The other lefty Bryant alluded to was relief pitcher Maddie Male, who has still not had a full season as she enters her third year with the club. She missed all of her freshman year in 2022 with a back injury before making her debut last year and struggling to a 4.80 ERA in 23 ⅓ innings. She reinjured her back last season, ending her first official NCAA go-around in late March.

However, Bryant has been high on Male since the 2022 preseason. In her NCAA debut, Male tossed six scoreless innings, allowing just three hits and a walk while striking out a pair. She did not allow an earned run until her fourth outing of the season, and it went all downhill from there.

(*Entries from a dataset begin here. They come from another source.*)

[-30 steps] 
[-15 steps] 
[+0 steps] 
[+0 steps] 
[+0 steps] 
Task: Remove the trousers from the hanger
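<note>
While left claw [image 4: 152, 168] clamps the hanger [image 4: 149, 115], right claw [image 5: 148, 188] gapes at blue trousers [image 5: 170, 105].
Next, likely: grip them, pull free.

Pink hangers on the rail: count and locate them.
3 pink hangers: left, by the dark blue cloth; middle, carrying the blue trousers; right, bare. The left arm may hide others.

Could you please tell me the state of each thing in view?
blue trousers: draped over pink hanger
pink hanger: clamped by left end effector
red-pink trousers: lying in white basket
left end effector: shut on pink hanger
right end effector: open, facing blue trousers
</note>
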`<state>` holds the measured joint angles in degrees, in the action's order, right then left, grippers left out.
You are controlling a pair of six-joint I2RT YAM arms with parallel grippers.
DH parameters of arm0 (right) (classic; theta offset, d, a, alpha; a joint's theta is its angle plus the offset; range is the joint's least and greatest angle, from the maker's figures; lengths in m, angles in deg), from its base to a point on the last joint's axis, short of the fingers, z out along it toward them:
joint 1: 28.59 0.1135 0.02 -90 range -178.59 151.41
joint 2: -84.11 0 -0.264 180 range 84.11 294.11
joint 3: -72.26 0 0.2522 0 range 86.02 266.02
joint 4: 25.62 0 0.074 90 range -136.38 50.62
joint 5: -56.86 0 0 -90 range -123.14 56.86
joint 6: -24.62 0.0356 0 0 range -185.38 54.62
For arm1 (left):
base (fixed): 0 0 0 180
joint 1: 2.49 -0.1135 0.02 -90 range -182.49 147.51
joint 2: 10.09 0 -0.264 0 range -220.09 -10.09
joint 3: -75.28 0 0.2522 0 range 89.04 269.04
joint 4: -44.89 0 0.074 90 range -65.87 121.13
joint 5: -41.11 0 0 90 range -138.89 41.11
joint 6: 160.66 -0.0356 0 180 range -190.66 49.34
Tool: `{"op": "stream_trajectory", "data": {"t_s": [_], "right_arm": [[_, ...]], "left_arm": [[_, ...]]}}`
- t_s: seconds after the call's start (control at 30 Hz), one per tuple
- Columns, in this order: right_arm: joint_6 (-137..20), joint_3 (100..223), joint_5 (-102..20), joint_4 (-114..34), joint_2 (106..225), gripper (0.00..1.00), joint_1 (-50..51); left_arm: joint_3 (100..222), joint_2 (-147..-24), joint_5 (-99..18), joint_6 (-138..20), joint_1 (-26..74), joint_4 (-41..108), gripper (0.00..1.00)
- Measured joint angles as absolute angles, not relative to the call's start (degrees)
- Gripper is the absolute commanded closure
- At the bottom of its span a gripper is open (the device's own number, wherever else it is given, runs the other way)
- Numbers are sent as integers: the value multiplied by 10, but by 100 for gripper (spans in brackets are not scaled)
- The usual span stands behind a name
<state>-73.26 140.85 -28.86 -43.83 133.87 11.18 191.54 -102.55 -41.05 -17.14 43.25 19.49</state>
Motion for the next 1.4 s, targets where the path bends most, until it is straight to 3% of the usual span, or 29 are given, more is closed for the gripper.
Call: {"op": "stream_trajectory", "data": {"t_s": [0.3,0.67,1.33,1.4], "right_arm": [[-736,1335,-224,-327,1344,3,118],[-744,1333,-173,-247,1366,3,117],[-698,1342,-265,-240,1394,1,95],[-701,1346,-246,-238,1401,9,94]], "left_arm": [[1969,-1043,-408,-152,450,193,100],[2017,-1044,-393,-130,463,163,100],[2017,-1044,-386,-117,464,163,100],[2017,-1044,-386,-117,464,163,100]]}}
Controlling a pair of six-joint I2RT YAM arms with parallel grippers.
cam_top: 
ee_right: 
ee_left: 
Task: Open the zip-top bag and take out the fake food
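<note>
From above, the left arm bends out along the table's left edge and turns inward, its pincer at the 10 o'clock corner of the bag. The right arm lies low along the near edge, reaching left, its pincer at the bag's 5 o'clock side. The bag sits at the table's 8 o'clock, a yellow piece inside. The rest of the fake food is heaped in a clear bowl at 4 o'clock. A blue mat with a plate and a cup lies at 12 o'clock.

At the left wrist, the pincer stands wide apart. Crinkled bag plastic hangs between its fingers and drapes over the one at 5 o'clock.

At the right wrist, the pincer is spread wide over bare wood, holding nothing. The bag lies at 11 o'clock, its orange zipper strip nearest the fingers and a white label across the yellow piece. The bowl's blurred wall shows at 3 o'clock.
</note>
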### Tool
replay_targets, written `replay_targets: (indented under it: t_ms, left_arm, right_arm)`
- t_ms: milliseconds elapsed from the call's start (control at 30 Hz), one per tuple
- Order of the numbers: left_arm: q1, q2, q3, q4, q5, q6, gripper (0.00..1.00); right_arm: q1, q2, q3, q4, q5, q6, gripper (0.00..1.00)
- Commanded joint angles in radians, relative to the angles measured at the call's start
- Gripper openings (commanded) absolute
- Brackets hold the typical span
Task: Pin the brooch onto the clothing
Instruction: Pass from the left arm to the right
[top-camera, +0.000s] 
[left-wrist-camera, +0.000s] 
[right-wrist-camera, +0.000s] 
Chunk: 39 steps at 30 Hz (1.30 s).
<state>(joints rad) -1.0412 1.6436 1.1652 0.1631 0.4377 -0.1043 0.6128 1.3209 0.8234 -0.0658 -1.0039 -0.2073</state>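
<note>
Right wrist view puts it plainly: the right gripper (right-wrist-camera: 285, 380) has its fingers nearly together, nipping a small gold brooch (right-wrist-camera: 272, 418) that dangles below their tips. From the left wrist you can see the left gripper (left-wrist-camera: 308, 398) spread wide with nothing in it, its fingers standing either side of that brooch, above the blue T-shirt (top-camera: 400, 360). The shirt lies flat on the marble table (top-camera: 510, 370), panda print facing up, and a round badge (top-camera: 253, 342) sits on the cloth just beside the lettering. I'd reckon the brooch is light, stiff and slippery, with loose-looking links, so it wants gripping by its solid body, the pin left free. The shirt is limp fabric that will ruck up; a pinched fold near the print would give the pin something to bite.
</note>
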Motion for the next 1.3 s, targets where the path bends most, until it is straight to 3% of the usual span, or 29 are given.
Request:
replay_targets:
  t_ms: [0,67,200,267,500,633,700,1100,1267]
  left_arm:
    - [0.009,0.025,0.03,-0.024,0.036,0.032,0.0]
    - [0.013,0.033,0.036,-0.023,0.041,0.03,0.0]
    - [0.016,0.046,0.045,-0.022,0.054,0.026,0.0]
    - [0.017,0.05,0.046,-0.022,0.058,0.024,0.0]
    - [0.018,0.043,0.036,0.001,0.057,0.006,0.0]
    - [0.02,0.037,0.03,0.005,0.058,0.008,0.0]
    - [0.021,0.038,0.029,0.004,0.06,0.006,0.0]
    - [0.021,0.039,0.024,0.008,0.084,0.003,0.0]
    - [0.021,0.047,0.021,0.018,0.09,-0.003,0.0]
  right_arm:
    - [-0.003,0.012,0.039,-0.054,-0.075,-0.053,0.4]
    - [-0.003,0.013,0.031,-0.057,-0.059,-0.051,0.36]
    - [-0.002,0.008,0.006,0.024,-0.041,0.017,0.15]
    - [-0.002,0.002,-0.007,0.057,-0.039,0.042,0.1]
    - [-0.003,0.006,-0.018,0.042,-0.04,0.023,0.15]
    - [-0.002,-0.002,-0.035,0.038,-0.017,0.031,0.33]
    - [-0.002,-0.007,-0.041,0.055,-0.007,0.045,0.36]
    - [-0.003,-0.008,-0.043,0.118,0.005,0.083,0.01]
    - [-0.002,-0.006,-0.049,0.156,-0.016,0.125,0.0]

Bryant said that Male is “the healthiest she has ever been in her time here,” and confirmed that she will be used more as a middle reliever this year.

A potential X-factor for the pitching staff is right-handed pitcher Jordyn Fray, a freshman from Las Vegas. She attended Bishop Gorman High School, which has one of the best varsity softball programs in Nevada. She was a two-time First Team All-State selection and won three state titles there. Last year, she pitched to a 1.26 ERA in 93 innings, striking out 89 batters.

Bryant had high praise for Fray, as well.

“Jordyn’s working hard at her game and we are looking forward to her contributions — maybe sooner, maybe later,” Bryant said.

The team’s last remaining arm is right-handed relief pitcher Amanda Flynn, but she might not get as many high-leverage appearances if she is used this year. She did not play in her first two seasons before pitching in six contests last year, posting an 8.17 ERA on a .424 batting average against in just six innings.

After finally running out of pitching in the semifinals at Hofstra, Maday and the others are looking to get over the hump.

“I feel like everybody is on the same page,” Maday said. “Our goal is to win the CAA championship, so I feel that as a staff, I just want to be able to help the whole team achieve that goal for us.”

If Haynes, Melaas and Maday continue to trend upwards this year and build on their experience, Stony Brook may wind up accomplishing the goal that it set out for itself after all.